INFORMATION SHOWN →
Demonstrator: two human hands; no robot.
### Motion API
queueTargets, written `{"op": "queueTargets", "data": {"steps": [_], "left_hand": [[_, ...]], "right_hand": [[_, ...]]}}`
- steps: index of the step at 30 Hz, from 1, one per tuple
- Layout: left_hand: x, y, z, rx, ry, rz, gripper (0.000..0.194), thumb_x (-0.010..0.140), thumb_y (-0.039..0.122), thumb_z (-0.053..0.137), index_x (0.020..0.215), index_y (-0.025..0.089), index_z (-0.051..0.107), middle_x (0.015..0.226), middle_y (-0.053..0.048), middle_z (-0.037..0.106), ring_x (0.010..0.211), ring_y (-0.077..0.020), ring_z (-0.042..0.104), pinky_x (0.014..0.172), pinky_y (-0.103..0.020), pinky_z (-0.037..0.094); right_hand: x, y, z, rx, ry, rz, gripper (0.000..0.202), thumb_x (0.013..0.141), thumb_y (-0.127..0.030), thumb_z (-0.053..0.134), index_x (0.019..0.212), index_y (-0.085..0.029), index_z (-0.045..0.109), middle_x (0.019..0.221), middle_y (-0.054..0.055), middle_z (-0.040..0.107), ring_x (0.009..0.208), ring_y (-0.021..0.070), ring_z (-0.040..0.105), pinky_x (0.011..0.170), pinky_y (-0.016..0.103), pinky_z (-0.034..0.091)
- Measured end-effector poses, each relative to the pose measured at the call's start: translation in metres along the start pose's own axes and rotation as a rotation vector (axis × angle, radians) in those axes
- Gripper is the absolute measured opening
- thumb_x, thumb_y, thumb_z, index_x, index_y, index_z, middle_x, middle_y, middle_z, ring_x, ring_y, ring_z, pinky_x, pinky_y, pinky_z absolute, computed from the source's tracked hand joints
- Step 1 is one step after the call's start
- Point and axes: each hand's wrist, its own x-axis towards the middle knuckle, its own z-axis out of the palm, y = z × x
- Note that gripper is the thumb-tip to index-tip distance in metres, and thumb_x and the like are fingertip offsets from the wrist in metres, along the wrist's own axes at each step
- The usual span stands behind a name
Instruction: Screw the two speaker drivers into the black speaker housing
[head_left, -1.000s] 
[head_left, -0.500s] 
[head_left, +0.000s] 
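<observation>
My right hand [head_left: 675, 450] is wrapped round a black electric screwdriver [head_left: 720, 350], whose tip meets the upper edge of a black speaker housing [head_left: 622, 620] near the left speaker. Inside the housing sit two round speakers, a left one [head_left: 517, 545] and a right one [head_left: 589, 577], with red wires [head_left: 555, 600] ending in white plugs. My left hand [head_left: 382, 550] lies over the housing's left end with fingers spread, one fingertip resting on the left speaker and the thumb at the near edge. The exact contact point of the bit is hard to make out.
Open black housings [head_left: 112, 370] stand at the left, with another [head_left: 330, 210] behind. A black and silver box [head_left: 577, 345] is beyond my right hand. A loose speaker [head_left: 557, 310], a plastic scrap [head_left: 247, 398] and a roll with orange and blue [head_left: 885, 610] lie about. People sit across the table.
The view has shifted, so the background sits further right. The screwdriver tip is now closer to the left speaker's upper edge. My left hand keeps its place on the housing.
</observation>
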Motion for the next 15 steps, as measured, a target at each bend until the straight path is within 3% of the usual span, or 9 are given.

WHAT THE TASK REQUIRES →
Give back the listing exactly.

EXERCISE RESULT →
Demonstrator: two human hands; no robot.
### Motion API
queueTargets, written `{"op": "queueTargets", "data": {"steps": [_], "left_hand": [[_, ...]], "right_hand": [[_, ...]]}}`
- steps: index of the step at 30 Hz, from 1, one per tuple
- Layout: left_hand: x, y, z, rx, ry, rz, gripper (0.000..0.194), thumb_x (-0.010..0.140), thumb_y (-0.039..0.122), thumb_z (-0.053..0.137), index_x (0.020..0.215), index_y (-0.025..0.089), index_z (-0.051..0.107), middle_x (0.015..0.226), middle_y (-0.053..0.048), middle_z (-0.037..0.106), ring_x (0.010..0.211), ring_y (-0.077..0.020), ring_z (-0.042..0.104), pinky_x (0.014..0.172), pinky_y (-0.103..0.020), pinky_z (-0.037..0.094); right_hand: x, y, z, rx, ry, rz, gripper (0.000..0.202), thumb_x (0.013..0.141), thumb_y (-0.127..0.030), thumb_z (-0.053..0.134), index_x (0.019..0.212), index_y (-0.085..0.029), index_z (-0.045..0.109), middle_x (0.019..0.221), middle_y (-0.054..0.055), middle_z (-0.040..0.107), ring_x (0.009..0.208), ring_y (-0.021..0.070), ring_z (-0.040..0.105), pinky_x (0.011..0.170), pinky_y (-0.016..0.103), pinky_z (-0.034..0.091)
- Measured end-effector poses, each relative to the pose measured at the call's start: translation in metres along the start pose's own axes and rotation as a rotation vector (axis × angle, radians) in those axes
- Gripper is the absolute measured opening
- thumb_x, thumb_y, thumb_z, index_x, index_y, index_z, middle_x, middle_y, middle_z, ring_x, ring_y, ring_z, pinky_x, pinky_y, pinky_z absolute, computed from the source's tracked hand joints
- Step 1 is one step after the call's start
- Point and axes: each hand's wrist, its own x-axis towards the middle knuckle, its own z-axis out of the palm, y = z × x
- Note that gripper is the thumb-tip to index-tip distance in metres, and thumb_x and the like are fingertip offsets from the wrist in metres, along the wrist's own axes at each step
- The usual span stands behind a name
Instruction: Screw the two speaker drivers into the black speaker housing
[head_left, -1.000s] 
[head_left, -0.500s] 
[head_left, +0.000s] 
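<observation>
My right hand [head_left: 675, 450] is wrapped round a black electric screwdriver [head_left: 720, 350], whose tip meets the upper edge of a black speaker housing [head_left: 622, 620] near the left speaker. Inside the housing sit two round speakers, a left one [head_left: 517, 545] and a right one [head_left: 589, 577], with red wires [head_left: 555, 600] ending in white plugs. My left hand [head_left: 382, 550] lies over the housing's left end with fingers spread, one fingertip resting on the left speaker and the thumb at the near edge. The exact contact point of the bit is hard to make out.
Open black housings [head_left: 112, 370] stand at the left, with another [head_left: 330, 210] behind. A black and silver box [head_left: 577, 345] is beyond my right hand. A loose speaker [head_left: 557, 310], a plastic scrap [head_left: 247, 398] and a roll with orange and blue [head_left: 885, 610] lie about. People sit across the table.
The view has shifted, so the background sits further right. The screwdriver tip is now closer to the left speaker's upper edge. My left hand keeps its place on the housing.
</observation>
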Motion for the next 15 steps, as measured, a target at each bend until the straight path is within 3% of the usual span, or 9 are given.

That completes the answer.